**WHAT TO DO**
Could you repeat the whole listing below exactly, omitting any picture it holds?

**STORED DATA**
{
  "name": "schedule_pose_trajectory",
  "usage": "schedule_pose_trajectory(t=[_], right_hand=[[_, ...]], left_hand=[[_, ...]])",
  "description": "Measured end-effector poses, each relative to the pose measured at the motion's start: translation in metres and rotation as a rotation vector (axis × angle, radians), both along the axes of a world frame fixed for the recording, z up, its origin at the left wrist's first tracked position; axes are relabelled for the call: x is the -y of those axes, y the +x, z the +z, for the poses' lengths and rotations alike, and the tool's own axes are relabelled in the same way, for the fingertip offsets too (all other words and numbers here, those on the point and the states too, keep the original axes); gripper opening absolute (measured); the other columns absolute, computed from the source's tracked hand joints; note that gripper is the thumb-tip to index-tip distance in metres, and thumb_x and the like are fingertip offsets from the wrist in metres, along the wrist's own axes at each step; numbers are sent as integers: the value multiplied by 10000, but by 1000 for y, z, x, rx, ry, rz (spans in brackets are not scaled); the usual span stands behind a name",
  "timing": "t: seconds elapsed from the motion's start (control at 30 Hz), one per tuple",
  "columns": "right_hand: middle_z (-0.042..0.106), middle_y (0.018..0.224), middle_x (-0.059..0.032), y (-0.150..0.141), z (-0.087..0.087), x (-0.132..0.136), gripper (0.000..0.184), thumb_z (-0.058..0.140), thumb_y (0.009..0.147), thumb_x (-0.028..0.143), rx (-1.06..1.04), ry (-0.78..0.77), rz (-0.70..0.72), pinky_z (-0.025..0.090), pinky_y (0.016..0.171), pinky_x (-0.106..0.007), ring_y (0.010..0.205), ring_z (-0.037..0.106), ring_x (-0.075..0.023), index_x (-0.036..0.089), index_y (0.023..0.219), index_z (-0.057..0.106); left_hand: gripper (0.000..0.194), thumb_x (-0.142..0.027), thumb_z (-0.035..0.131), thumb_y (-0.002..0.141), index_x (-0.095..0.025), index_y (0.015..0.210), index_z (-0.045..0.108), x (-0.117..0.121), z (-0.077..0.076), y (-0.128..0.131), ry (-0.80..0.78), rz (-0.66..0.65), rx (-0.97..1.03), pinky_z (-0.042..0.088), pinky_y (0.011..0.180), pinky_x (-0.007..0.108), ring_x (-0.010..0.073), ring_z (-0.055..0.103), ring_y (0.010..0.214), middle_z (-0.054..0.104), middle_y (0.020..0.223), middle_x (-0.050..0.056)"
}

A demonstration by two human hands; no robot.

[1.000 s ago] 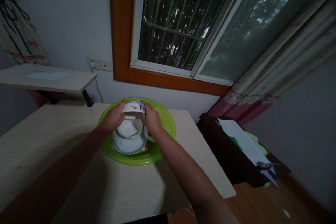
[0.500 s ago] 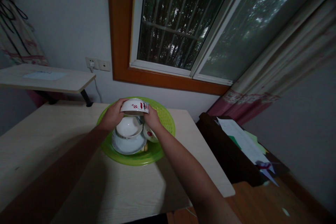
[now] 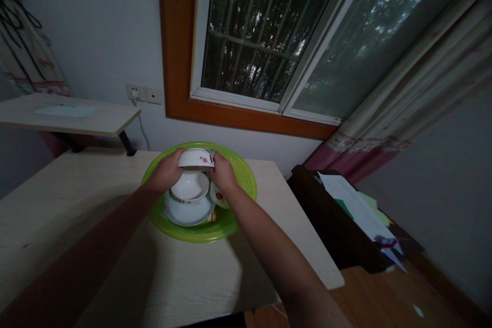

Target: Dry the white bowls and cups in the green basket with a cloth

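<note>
Between my two hands is a white bowl (image 3: 196, 158) with a red pattern on its side, tilted so its outer wall shows. My left hand (image 3: 168, 170) grips its left side, and my right hand (image 3: 224, 171) has hold of the right side. Below it, a second white bowl (image 3: 189, 187) rests on a pale plate (image 3: 188, 213). Partly behind my right wrist is another bowl (image 3: 219, 197) with a red flower. All of these dishes are in or over a round green basin (image 3: 200, 236). Something small and yellowish (image 3: 211, 215) lies by the plate.
The basin stands on a pale wooden table (image 3: 184, 277). At the left, a raised shelf (image 3: 96, 120) on dark legs carries a sheet of paper (image 3: 66, 110). Wall sockets (image 3: 144, 94) hold a plugged cord. Beyond the table's right edge, papers (image 3: 357, 205) lie on dark furniture (image 3: 323, 210).
The held bowl has turned a little in my hands, its red pattern shifting, and has come slightly lower. My hands stay on either side of it; the other dishes have not moved.
</note>
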State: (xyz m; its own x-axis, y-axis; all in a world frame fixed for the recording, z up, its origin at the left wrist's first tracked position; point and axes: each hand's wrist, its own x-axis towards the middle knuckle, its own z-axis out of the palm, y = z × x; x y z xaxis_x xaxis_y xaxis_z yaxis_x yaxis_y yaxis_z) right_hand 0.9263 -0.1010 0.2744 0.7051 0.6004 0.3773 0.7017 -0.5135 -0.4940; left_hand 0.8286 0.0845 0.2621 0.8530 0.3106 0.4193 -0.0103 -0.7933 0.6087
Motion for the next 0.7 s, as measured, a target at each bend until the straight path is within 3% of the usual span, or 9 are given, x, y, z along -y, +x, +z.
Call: schedule_pose_trajectory(t=[0.1,0.2,0.33,0.5,0.7], right_hand=[[699,1343,-170,-8,6,1,595,512,901,74,82,-72,6,527,1019,-386,1117,700,-274,157,1491,524],[690,1357,-171,-11,6,-1,592,487,908,66,83,-69,-15,529,1022,-399,1118,699,-277,161,1491,524],[740,1256,-138,-4,-3,-4,476,497,915,66,3,48,-40,533,997,-348,1095,709,-248,164,1364,618],[782,1086,-112,10,-13,-7,266,510,980,156,-167,151,-109,554,908,-312,1009,736,-227,157,1149,715],[783,1028,-103,10,-14,-8,230,542,983,192,-154,122,-121,558,887,-310,979,743,-230,159,1113,729]], left_hand=[[631,-87,499,792,-180,1405,610,2,1,-1,47,6,-24,498,1121,436,286,663,1254,702,1364,134],[656,-72,487,797,-190,1435,574,4,2,-1,74,22,-15,469,1154,431,275,635,1304,665,1429,123],[676,-78,482,818,-186,1484,508,3,4,0,49,47,15,474,1144,416,265,641,1302,671,1417,130],[492,-275,484,952,-156,1426,543,2,3,4,-41,31,41,510,1085,413,278,678,1229,708,1340,152],[428,-270,486,939,-188,1338,616,2,4,4,-86,34,2,526,1059,389,264,688,1193,737,1285,114]])
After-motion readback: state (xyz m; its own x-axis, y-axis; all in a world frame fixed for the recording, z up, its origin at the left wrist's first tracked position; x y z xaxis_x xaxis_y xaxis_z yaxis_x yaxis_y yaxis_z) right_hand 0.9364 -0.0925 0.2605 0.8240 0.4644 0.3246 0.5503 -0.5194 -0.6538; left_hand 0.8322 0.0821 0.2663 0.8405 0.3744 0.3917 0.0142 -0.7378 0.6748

**ANSWER TO THE PROBLEM**
{
  "name": "schedule_pose_trajectory",
  "usage": "schedule_pose_trajectory(t=[_], right_hand=[[_, ...]], left_hand=[[_, ...]])",
  "description": "Measured end-effector poses, each relative to the pose measured at the motion's start: translation in metres and rotation as a rotation vector (axis × angle, radians), both along the axes of a world frame fixed for the recording, z up, its origin at the left wrist's first tracked position; axes are relabelled for the call: x is the -y of those axes, y the +x, z the +z, for the poses' lengths and rotations alike, and the tool's own axes are relabelled in the same way, for the fingertip offsets too (all other words and numbers here, those on the point and the states too, keep the original axes); gripper opening absolute (measured); the other columns absolute, computed from the source's tracked hand joints; note that gripper is the thumb-tip to index-tip distance in metres, and thumb_x and the like are fingertip offsets from the wrist in metres, along the wrist's own axes at each step; numbers are sent as integers: the value multiplied by 10000, but by 1000 for y, z, x, rx, ry, rz (spans in brackets are not scaled); the usual span stands behind a name",
  "timing": "t: seconds elapsed from the motion's start (control at 30 Hz), one per tuple",
  "columns": "right_hand: middle_z (-0.042..0.106), middle_y (0.018..0.224), middle_x (-0.059..0.032), y (-0.150..0.141), z (-0.087..0.087), x (-0.132..0.136), gripper (0.000..0.184), thumb_z (-0.058..0.140), thumb_y (0.009..0.147), thumb_x (-0.028..0.143), rx (-1.06..1.04), ry (-0.78..0.77), rz (-0.70..0.72), pinky_z (-0.025..0.090), pinky_y (0.016..0.171), pinky_x (-0.106..0.007), ring_y (0.010..0.205), ring_z (-0.037..0.106), ring_x (-0.075..0.023), index_x (-0.036..0.089), index_y (0.023..0.219), index_z (-0.057..0.106); left_hand: gripper (0.000..0.194), thumb_x (-0.142..0.027), thumb_z (-0.035..0.131), thumb_y (-0.002..0.141), index_x (-0.095..0.025), index_y (0.015..0.210), index_z (-0.045..0.108), x (-0.117..0.121), z (-0.077..0.076), y (-0.128..0.131), ry (-0.80..0.78), rz (-0.66..0.65), rx (-0.97..1.03), pinky_z (-0.042..0.088), pinky_y (0.011..0.180), pinky_x (-0.007..0.108), ring_x (-0.010..0.073), ring_z (-0.055..0.103), ring_y (0.010..0.214), middle_z (-0.054..0.104), middle_y (0.020..0.223), middle_x (-0.050..0.056)"
}

A demonstration by two human hands; no robot.

[1.000 s ago] 
[0.500 s ago] 
[now] 

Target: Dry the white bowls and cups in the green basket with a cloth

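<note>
Between my two hands is a white bowl (image 3: 196, 158) with a red pattern on its side, tilted so its outer wall shows. My left hand (image 3: 168, 170) grips its left side, and my right hand (image 3: 224, 171) has hold of the right side. Below it, a second white bowl (image 3: 189, 187) rests on a pale plate (image 3: 188, 213). Partly behind my right wrist is another bowl (image 3: 219, 197) with a red flower. All of these dishes are in or over a round green basin (image 3: 200, 236). Something small and yellowish (image 3: 211, 215) lies by the plate.
The basin stands on a pale wooden table (image 3: 184, 277). At the left, a raised shelf (image 3: 96, 120) on dark legs carries a sheet of paper (image 3: 66, 110). Wall sockets (image 3: 144, 94) hold a plugged cord. Beyond the table's right edge, papers (image 3: 357, 205) lie on dark furniture (image 3: 323, 210).
The held bowl has turned a little in my hands, its red pattern shifting, and has come slightly lower. My hands stay on either side of it; the other dishes have not moved.
</note>
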State: (xyz m; its own x-axis, y-axis; all in a world frame fixed for the recording, z up, its origin at the left wrist's first tracked position; point and axes: each hand's wrist, its own x-axis towards the middle knuckle, its own z-axis out of the palm, y = z × x; x y z xaxis_x xaxis_y xaxis_z yaxis_x yaxis_y yaxis_z) right_hand 0.9263 -0.1010 0.2744 0.7051 0.6004 0.3773 0.7017 -0.5135 -0.4940; left_hand 0.8286 0.0845 0.2621 0.8530 0.3106 0.4193 -0.0103 -0.7933 0.6087
Motion for the next 0.7 s, as measured, a target at each bend until the straight path is within 3% of the usual span, or 9 are given, x, y, z along -y, +x, +z.
Call: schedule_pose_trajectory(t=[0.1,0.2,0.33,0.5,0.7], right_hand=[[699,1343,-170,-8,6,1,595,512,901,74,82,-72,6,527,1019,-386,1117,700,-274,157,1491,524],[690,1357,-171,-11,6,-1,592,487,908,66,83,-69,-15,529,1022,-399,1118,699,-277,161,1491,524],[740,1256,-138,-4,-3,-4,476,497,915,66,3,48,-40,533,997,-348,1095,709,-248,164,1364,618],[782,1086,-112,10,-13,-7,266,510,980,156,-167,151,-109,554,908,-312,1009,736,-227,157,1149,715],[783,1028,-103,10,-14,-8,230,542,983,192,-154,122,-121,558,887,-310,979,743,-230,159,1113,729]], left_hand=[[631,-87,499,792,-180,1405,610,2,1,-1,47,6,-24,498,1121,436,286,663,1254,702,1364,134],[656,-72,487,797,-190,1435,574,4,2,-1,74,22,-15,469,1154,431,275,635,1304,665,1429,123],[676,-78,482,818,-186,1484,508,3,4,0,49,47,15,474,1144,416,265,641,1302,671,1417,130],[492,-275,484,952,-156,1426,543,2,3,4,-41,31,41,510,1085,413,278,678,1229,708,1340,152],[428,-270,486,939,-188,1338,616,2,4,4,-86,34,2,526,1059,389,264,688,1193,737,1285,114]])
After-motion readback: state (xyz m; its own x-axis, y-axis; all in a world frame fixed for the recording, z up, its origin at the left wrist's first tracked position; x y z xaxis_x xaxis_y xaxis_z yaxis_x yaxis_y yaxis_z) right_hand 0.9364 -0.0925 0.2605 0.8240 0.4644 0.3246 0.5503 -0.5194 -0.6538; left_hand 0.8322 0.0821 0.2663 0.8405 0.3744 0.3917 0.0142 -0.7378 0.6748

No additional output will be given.